Jobs presented a photo tour of the new data center on the huge screen behind him.

The aerial photo of the 500,000 square-foot data center was impressive.

Jobs pointed out the two small dots circled on the roof of the huge facility.

He smiled as he told the 5,200 in attendance the two dots were actually two men standing on the roof.

Laughter was heard from the audience.

Jobs expressed determination when he said, “If you don’t think we’re serious about this, you’re wrong. This is our third data center that we just completed.”

One source reported this data center alone has a capacity for 95,000 to 120,000 data servers.

This complex is also known as Apple’s Eastern United States Data Center, and iDataCenter.

This iCloud will be used initially for storing user iTunes music libraries, shifting the file storage role from the user’s own computer onto Apple’s iCloud.

This iCloud will eventually begin storing user’s photos, apps, calendars, documents, and other data.

Apple’s iTunes in the cloud means users no longer need be tethered to their personal computer or Mac in order to sync their iPods, iPads, and iPhones with the iTunes program. They will now be able to sync their devices with iTunes inside the Apple iCloud via Wi-Fi – from wherever they are.

It should be noted, Apple will not be storing each individual user’s song file, (which would mean having millions of copies of the same song stored in the iCloud) rather; Apple will store copies of a vast variety of songs and sync particular songs to a user’s device based on their purchases.

A person will be able to listen to the songs they have purchased on more than one device, since all of their devices will be synced with the iCloud.

It will become more cost efficient, convenient, and safer, to store and retrieve our computing content online from the new data center clouds which are being built all over the country.

Google and Amazon are examples of other companies using cloud computing.

The action will be taking place in the cloud.

Apple is working to make cloud computing something we will all, sooner or later, take for granted.

“About 10 years ago we had one of our most important insights, and that was that the PC was going to become the digital hub for your digital life,” Jobs said.

He explained this meant the PC is where we would put our digital photos, digital video, our music, and other data.

“Where else were you going to put them?” said Jobs.

Jobs explained it was “driving us crazy,” continuously backing up and synching new data between iPhones, iPods, and iPads, which required plugging these devices into a Mac or Windows PC every time they needed to be updated with the latest songs and most recent photos.

This led Apple to what Jobs described as Apple’s “next big insight.”

“We’re going to demote the PC and Mac to just be a device, just like an iPhone an iPad, or an iPodtouch, and we’re going to move the digital hub, the center of your digital life, into the cloud. Because all these new devices have communications built into them, they can all talk to the cloud whenever they want,” he said.

An example Jobs gave is, when a person takes pictures with their iPhone; those pictures would be immediately sent up into the cloud.
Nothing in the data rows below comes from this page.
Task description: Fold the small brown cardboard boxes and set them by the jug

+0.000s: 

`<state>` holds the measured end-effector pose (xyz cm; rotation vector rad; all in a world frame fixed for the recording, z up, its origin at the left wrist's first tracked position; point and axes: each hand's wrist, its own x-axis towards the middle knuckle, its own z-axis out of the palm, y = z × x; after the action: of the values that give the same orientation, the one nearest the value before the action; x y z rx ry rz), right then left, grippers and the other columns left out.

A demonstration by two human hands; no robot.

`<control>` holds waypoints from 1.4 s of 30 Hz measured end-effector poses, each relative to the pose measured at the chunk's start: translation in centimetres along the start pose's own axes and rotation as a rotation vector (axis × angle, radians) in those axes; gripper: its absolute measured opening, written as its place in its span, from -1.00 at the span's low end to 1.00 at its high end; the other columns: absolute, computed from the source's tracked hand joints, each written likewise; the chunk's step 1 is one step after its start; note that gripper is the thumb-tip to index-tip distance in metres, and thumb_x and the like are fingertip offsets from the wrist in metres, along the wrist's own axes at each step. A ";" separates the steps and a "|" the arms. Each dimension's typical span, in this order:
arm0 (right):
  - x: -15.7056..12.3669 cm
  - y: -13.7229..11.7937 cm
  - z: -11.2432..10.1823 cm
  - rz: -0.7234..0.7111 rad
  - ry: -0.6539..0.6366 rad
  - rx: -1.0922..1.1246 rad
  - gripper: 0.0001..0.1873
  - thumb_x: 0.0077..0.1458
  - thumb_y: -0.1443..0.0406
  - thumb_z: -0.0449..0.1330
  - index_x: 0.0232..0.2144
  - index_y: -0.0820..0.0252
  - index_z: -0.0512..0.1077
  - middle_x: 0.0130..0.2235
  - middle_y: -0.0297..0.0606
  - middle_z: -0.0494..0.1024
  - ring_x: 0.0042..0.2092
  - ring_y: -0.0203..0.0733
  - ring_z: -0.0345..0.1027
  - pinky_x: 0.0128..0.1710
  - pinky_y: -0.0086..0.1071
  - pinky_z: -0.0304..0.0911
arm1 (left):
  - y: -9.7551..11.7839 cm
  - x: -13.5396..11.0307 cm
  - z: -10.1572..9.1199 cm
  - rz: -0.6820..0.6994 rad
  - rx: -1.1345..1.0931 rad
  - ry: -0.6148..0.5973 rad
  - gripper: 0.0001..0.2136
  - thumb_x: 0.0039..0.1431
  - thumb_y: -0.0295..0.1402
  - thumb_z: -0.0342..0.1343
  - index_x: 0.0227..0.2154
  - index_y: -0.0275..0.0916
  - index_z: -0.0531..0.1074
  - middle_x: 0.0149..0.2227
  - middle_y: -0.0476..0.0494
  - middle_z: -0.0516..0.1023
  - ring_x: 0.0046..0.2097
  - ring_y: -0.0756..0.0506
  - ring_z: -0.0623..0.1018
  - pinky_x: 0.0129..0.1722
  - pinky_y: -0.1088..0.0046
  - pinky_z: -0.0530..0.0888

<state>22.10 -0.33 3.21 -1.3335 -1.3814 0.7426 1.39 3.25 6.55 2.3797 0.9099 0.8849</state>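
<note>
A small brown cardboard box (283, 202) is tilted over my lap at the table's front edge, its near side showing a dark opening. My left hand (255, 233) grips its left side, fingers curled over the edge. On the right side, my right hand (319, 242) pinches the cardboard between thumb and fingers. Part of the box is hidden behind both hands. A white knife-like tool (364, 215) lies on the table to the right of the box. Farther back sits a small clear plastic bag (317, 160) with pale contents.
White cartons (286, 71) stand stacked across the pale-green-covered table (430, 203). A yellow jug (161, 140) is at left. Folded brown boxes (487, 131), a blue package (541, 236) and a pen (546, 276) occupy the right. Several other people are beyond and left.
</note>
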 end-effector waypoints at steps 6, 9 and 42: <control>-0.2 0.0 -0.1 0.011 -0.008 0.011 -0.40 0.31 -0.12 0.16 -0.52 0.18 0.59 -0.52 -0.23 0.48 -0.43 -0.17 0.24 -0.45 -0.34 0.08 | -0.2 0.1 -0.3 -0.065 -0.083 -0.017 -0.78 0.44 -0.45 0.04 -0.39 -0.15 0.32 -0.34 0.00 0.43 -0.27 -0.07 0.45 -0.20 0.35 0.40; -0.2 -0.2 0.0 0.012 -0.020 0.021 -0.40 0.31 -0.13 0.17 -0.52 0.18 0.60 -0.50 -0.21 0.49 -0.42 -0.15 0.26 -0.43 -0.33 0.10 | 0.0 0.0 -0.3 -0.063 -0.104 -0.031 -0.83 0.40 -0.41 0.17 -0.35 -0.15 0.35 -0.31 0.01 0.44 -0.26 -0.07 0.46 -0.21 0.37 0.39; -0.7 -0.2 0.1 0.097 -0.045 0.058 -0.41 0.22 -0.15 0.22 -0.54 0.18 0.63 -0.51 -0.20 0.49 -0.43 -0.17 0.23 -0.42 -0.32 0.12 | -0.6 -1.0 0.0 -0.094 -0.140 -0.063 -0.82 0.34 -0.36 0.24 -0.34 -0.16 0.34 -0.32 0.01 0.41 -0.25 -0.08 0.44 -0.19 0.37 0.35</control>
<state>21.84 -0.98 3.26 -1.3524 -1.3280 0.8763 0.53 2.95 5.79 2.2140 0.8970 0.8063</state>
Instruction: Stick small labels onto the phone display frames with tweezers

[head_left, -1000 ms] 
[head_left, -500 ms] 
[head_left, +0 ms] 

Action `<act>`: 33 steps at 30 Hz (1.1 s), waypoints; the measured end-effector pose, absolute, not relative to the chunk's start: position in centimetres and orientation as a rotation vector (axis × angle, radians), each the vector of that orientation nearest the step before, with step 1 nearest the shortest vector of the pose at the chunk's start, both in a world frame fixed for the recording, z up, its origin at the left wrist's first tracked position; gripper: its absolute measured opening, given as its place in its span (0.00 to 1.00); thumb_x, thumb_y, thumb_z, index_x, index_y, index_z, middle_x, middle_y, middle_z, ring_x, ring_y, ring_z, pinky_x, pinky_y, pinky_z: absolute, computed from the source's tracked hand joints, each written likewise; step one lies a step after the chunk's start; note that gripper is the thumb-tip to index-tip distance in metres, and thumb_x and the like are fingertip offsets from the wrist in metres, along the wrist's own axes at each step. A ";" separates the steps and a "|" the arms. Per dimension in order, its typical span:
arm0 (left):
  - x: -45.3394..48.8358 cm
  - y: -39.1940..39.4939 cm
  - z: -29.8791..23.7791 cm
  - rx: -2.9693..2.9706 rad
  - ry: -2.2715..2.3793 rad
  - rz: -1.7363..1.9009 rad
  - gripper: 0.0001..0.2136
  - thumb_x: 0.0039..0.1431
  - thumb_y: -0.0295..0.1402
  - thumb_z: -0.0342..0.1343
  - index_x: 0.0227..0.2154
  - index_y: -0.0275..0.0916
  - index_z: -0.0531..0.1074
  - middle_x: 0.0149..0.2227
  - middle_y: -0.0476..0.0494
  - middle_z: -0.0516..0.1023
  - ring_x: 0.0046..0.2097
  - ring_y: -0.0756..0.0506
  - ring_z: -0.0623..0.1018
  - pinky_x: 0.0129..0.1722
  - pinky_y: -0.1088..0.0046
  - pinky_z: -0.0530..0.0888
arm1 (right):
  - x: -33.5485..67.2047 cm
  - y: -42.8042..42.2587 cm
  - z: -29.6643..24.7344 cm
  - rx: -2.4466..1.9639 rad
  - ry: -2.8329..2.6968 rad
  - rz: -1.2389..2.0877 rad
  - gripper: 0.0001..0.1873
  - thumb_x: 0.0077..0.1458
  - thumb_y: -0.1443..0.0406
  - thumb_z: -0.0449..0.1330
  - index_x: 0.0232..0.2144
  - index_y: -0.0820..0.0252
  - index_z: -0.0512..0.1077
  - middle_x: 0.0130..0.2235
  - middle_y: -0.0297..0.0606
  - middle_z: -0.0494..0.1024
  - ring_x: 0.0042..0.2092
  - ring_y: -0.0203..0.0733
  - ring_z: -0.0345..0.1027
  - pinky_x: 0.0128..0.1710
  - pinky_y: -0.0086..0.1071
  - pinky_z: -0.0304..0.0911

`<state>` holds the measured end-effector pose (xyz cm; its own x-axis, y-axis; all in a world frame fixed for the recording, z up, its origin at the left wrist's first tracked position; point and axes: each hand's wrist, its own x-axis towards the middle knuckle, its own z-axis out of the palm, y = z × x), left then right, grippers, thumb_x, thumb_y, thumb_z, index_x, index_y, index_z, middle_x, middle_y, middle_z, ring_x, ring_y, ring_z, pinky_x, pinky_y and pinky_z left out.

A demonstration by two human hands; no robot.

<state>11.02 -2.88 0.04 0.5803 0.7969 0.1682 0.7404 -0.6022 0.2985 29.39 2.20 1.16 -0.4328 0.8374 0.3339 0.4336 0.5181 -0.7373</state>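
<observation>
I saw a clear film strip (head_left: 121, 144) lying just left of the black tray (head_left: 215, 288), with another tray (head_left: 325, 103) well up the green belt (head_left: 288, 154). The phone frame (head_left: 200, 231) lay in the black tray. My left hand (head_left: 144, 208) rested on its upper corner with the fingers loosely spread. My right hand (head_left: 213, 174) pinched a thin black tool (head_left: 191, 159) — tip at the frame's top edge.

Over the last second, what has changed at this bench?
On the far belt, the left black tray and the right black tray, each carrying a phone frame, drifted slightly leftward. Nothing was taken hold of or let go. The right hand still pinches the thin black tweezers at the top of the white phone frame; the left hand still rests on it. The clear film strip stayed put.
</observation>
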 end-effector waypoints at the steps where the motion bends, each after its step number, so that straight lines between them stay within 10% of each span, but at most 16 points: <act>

The pictures are then “pushed down” (delivered) from the cloud to the users other devices automatically and wirelessly, everything is in sync – no user intervention is necessary.

“Everything happens automatically and there’s nothing new to learn. It just all works,” Jobs explained.

Apple services available through the iCloud will include MobileMe, App Store and iBookstore, iCloud Backup, iCloud Storage, Photo Stream, and iTunes.

Other services will follow.

Users will have access to these iCloud services via Apple’s new mobile iOS 5 platform, which is scheduled for release this fall.